Tita encadenada
Ignacio Ruiz Quintano
Abc
Cuando dejé Madrid, la alcaldesa Carmena, que no sale en agosto por si la abandonan en la primera gasolinera, estaba talando las acacias de mi acera (no sé si para alquilar los alcorques a los hortelanos perrofláuticos), sin que las baronesas del barrio se encadenaran a ellas como Tita a los plátanos de Gallardón.
Andando por Asturias, se nota que la gente ya no canta como antes su “Tengo de subir al árbol”, y se limita a tararearlo con las campanadas del reloj de la iglesia.
Nadie tenía una explicación, y entonces di con un recorte de periódico sobre los dendritas, el último grito en tendencias.

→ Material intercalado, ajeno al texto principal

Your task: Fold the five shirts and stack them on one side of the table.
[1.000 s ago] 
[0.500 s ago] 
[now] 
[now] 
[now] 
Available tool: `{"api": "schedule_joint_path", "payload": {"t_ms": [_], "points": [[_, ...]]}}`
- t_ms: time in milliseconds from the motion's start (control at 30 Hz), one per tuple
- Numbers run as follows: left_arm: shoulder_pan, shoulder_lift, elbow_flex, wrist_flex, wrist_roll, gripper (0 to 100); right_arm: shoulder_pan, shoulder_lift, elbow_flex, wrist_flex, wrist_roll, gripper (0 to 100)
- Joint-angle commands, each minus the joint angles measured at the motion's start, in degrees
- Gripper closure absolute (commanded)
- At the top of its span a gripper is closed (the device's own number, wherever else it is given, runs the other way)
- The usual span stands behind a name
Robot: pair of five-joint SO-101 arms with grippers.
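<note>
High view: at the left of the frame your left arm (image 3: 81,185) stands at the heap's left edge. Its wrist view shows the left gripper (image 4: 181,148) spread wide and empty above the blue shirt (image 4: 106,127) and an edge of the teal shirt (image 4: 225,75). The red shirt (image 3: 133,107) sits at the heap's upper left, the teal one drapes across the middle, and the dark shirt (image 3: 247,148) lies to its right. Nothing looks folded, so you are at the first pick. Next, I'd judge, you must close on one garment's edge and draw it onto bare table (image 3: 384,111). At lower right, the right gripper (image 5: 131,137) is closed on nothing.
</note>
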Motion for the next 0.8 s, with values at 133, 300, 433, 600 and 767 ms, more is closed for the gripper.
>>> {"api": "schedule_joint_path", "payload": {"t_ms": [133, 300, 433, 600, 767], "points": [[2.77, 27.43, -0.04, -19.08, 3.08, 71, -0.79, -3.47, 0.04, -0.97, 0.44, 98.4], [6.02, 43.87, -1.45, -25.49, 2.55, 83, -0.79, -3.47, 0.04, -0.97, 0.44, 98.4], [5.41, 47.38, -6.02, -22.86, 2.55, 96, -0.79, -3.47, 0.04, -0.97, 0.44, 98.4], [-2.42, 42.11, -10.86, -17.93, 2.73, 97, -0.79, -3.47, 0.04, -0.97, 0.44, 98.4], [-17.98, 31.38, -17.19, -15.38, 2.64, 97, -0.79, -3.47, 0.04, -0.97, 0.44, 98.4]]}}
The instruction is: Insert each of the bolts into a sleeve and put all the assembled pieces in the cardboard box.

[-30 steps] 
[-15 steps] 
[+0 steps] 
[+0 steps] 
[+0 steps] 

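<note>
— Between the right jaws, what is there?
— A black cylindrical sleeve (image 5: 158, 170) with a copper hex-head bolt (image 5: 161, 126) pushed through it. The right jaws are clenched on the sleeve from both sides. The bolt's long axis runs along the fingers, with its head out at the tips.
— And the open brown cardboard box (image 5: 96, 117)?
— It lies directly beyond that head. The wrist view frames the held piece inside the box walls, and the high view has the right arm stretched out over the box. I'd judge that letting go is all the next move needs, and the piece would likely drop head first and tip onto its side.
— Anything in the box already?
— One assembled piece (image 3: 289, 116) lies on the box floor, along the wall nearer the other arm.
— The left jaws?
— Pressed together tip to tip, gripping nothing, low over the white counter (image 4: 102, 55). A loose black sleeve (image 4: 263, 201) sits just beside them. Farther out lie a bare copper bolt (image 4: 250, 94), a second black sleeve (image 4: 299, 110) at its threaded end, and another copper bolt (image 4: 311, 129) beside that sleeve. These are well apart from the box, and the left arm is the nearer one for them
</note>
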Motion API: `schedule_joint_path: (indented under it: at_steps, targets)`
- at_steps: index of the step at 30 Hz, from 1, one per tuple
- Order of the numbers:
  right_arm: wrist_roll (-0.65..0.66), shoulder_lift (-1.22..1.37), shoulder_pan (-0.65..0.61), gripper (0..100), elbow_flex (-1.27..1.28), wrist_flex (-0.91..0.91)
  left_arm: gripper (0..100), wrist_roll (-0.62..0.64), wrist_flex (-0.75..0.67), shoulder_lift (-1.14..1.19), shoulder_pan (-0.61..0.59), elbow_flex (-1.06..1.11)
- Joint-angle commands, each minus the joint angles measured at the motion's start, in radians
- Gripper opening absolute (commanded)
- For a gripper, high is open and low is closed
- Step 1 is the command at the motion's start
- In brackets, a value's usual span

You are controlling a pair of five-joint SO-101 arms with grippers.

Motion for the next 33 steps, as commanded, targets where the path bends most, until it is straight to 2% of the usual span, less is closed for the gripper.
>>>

En el cristianismo primitivo, los dendritas eran unos tipos ebrios de Dios que se subían a un árbol y ahí lo dejaban todo. Los dendritas de ahora son otra cosa: gente, en fin, que dice excitarse sexualmente con un madero, con lo cual ya tenemos un nuevo derecho y, desde luego, un nuevo motivo de orgullo.
El humanismo avanza que es una barbaridad. Estábamos hechos al árbol de los “meos”: a que lo meen a uno, decía Thomas Bernhard, se acostumbra uno con el paso del tiempo, aunque probablemente uno se brinde a hacer de árbol, y vienen los perritos y se mean (pero ningún árbol se muere porque lo meen). Aceptábamos incluso el árbol de los lloros: el de Cortés en la Noche Triste, por ejemplo, aunque el bragado asturiano Alfonso Camín lo negara con una vehemencia que buena falta nos haría hoy.
–Cortés no ha llorado nunca. Ni siquiera en los brazos morenos y ardientes de Doña Marina.
(Esa noche llovía a torrentes, aclaraba Camín, así que no fue Cortés quien lloró, sino el árbol, bajo la lluvia, sobre el casco de Cortés, y de ahí la equivocación histórica para presentar llorando como niño, en lo más culminante de la tragedia, al más grande de los soldados de España.)
Pero lo del árbol de las cópulas es tan nuevo que sólo los psicopedagogos de la Asociación de Sexualidad Educativa (“¡cuidado con las astillas!”) pueden decirnos a dónde nos va a llevar.